EXTRACTED ENTRIES:
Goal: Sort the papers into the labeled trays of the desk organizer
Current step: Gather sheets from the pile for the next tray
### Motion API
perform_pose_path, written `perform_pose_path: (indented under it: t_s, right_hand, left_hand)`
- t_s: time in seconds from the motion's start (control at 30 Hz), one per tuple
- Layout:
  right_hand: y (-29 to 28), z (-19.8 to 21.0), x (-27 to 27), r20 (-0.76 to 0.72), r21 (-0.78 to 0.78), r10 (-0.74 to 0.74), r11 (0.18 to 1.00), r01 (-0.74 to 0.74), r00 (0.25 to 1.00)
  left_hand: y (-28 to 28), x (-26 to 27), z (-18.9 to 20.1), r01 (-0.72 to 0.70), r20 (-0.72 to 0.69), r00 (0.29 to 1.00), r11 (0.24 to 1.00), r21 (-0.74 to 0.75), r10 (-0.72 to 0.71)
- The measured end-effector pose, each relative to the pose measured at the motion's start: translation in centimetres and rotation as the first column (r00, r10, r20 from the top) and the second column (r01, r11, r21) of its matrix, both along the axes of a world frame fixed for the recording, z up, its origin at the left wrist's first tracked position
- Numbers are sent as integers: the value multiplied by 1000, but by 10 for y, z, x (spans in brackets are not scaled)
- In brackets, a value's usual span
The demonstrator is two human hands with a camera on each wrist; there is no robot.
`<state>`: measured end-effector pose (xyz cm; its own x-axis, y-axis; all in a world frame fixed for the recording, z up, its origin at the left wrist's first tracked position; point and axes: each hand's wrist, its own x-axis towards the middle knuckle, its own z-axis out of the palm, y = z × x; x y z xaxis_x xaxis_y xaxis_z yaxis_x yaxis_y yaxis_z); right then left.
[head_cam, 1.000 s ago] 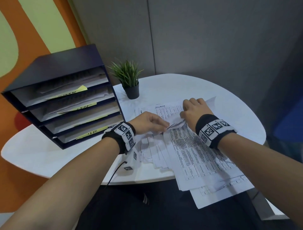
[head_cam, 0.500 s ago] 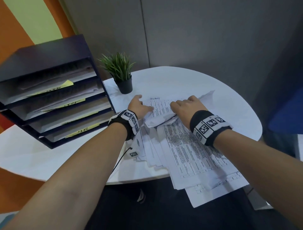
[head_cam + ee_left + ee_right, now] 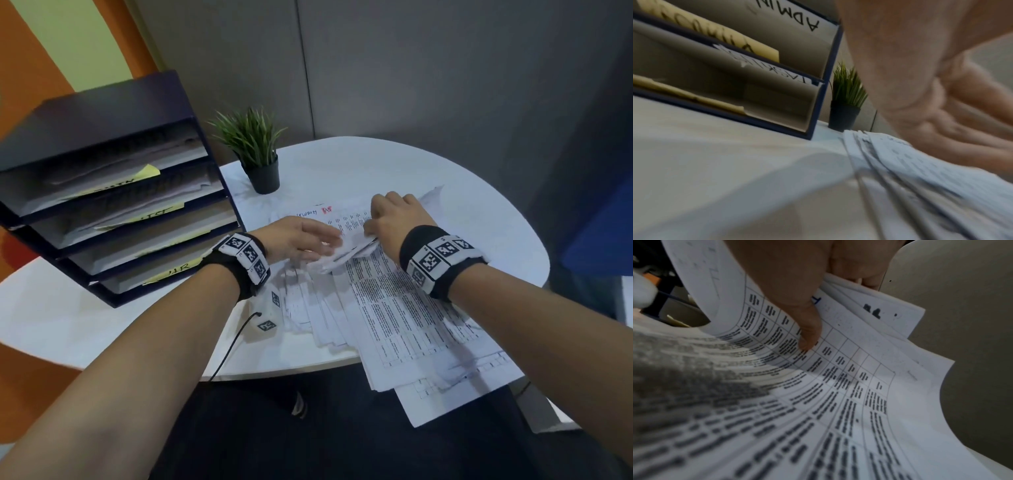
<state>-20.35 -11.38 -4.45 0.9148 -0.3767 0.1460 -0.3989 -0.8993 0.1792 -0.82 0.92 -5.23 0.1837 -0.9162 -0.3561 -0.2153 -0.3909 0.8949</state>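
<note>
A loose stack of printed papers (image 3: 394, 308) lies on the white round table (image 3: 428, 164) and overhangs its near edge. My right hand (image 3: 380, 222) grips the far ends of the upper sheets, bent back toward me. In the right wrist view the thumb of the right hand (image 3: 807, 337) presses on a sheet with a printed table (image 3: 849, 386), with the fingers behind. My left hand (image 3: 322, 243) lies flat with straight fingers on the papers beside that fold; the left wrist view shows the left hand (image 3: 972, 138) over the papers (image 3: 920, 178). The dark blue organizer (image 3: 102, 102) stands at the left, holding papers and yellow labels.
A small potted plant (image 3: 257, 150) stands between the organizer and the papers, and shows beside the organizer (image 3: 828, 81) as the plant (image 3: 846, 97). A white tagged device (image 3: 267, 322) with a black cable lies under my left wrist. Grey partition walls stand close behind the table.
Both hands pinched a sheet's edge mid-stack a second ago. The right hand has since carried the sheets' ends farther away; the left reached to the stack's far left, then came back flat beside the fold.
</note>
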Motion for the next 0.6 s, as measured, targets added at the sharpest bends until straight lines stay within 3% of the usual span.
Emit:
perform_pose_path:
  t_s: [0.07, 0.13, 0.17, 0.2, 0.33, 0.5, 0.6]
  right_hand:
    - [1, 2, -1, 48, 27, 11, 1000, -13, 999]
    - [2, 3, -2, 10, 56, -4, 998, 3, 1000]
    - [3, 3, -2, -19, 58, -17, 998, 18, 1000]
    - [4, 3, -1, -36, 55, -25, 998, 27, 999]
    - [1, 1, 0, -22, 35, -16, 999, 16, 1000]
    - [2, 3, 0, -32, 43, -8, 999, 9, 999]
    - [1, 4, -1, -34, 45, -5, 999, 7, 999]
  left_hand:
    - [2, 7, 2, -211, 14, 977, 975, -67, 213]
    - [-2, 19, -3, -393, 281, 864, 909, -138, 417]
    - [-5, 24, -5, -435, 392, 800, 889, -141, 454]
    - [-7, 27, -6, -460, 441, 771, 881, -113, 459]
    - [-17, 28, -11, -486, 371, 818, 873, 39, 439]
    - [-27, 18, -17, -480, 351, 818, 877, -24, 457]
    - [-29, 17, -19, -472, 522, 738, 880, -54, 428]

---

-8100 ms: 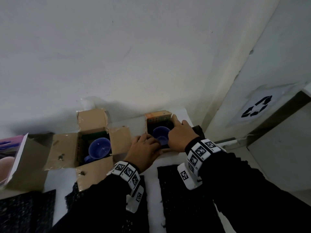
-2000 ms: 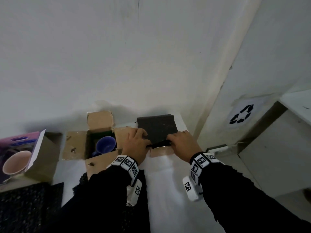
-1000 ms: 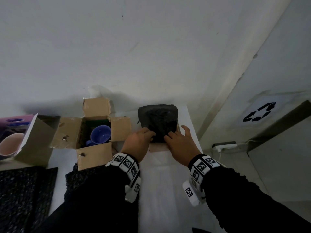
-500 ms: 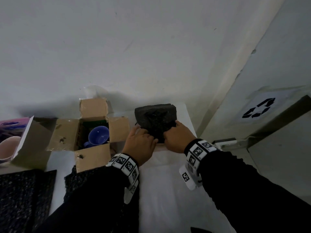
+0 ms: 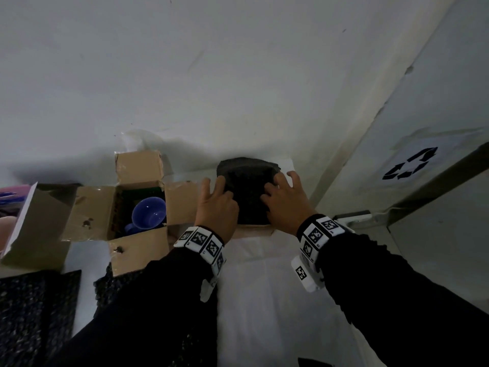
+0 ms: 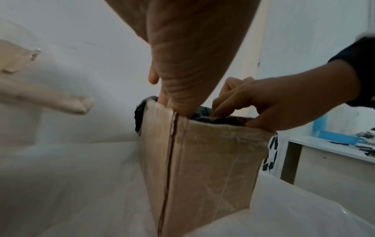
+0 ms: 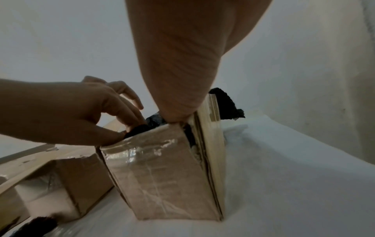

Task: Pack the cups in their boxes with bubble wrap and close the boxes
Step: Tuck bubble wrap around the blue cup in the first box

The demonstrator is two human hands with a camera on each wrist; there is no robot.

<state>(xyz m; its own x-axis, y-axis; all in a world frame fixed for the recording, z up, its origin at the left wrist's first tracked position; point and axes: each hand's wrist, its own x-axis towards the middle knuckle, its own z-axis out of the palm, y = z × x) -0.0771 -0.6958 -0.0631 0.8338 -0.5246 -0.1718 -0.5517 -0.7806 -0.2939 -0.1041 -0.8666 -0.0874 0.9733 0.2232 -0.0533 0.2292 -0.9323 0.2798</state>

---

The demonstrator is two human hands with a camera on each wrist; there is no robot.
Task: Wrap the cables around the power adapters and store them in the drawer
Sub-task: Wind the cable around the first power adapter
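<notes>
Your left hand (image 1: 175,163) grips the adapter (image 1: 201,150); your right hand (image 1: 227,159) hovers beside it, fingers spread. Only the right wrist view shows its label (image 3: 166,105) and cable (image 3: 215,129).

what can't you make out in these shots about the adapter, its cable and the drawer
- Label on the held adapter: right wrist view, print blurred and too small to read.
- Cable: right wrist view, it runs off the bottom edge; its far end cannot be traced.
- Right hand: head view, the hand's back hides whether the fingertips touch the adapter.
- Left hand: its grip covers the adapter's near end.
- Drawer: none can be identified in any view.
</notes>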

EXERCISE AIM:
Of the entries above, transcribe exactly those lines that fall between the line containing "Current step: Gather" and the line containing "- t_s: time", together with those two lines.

SOLUTION BELOW:
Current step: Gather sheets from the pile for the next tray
### Motion API
perform_pose_path, written `perform_pose_path: (indented under it: t_s, right_hand, left_hand)`
- t_s: time in seconds from the motion's start (control at 30 Hz), one per tuple

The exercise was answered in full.